Racial composition as of the 2020 census
| Race | Number | Percent |
|---|---|---|
| White | 22 | 10.2% |
| Black or African American | 0 | 0.0% |
| American Indian and Alaska Native | 178 | 82.4% |
| Asian | 2 | 0.9% |
| Native Hawaiian and Other Pacific Islander | 2 | 0.9% |
| Some other race | 0 | 0.0% |
| Two or more races | 12 | 5.6% |
| Hispanic or Latino (of any race) | 6 | 2.8% |

===2000 census===

As of the census of 2000, there were 237 people, 79 households, and 51 families residing in the city. The population density was 11.3 /sqmi. There were 111 housing units at an average density of 5.3 /sqmi. The racial makeup of the city was 13.08% White, 73.00% Native American, and 13.92% from two or more races.
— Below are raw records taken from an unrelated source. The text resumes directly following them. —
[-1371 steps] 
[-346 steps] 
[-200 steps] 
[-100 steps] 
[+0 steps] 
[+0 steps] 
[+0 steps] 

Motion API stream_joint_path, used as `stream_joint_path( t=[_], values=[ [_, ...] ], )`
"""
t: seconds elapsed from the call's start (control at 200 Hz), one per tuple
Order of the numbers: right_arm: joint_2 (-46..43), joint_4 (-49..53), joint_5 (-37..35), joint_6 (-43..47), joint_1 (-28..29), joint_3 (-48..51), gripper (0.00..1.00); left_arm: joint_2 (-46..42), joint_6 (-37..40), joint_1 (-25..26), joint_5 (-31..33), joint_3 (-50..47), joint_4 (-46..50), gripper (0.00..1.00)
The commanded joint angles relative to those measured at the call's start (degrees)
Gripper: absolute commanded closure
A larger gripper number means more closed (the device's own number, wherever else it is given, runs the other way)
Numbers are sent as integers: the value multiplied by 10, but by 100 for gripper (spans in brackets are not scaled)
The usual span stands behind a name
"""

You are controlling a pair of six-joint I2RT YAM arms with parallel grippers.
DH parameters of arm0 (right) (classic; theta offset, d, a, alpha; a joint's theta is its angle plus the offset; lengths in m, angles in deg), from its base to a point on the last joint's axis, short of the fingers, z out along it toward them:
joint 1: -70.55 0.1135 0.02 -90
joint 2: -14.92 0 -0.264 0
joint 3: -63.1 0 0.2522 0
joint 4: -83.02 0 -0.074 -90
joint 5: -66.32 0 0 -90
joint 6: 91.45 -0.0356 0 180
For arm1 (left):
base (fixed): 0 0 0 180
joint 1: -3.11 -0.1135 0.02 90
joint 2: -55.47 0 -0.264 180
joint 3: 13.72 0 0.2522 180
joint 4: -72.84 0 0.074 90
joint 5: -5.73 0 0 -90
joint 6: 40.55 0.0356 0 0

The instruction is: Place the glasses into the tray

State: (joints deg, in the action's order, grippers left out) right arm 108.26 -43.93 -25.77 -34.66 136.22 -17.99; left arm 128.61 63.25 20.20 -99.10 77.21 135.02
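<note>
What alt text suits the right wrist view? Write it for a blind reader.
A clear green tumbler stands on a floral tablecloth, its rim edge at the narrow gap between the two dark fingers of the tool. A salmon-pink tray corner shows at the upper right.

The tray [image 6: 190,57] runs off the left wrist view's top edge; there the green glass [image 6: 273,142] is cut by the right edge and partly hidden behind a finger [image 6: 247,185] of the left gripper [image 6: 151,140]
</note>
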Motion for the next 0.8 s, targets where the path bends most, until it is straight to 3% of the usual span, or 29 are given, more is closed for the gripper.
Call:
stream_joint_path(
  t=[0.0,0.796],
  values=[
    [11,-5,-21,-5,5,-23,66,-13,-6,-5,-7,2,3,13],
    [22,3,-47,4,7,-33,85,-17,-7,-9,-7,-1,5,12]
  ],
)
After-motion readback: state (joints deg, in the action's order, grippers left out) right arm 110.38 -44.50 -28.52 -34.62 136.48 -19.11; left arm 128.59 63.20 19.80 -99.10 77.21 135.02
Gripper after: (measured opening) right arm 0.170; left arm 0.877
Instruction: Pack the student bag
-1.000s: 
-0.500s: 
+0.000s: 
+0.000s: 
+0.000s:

There were 79 households, out of which 44.3% had children under the age of 18 living with them, 32.9% were married couples living together, 13.9% had a female householder with no husband present, and 34.2% were non-families. 26.6% of all households were made up of individuals, and 3.8% had someone living alone who was 65 years of age or older. The average household size was 3.00 and the average family size was 3.60.

In the city, the age distribution of the population showed 39.7% under the age of 18, 7.6% from 18 to 24, 29.5% from 25 to 44, 19.0% from 45 to 64, and 4.2% who were 65 years of age or older. The median age was 27 years. For every 100 females, there were 127.9 males. For every 100 females of age 18 and over, there were 142.4 males.

The median income for a household in the city was $32,500, and the median income for a family was $26,000. Males had a median income of $33,750 versus $23,750 for females. The per capita income for the city was $14,265. About 30.8% of families and 29.5% of the population were below the poverty line, including 32.5% of those under the age of eighteen and none of those 65 or over.

==Economy==
The Old Harbor Alliance has an economic plan for the community.

==Education==
The Old Harbor School, a K-12 rural school, is operated by the Kodiak Island Borough School District.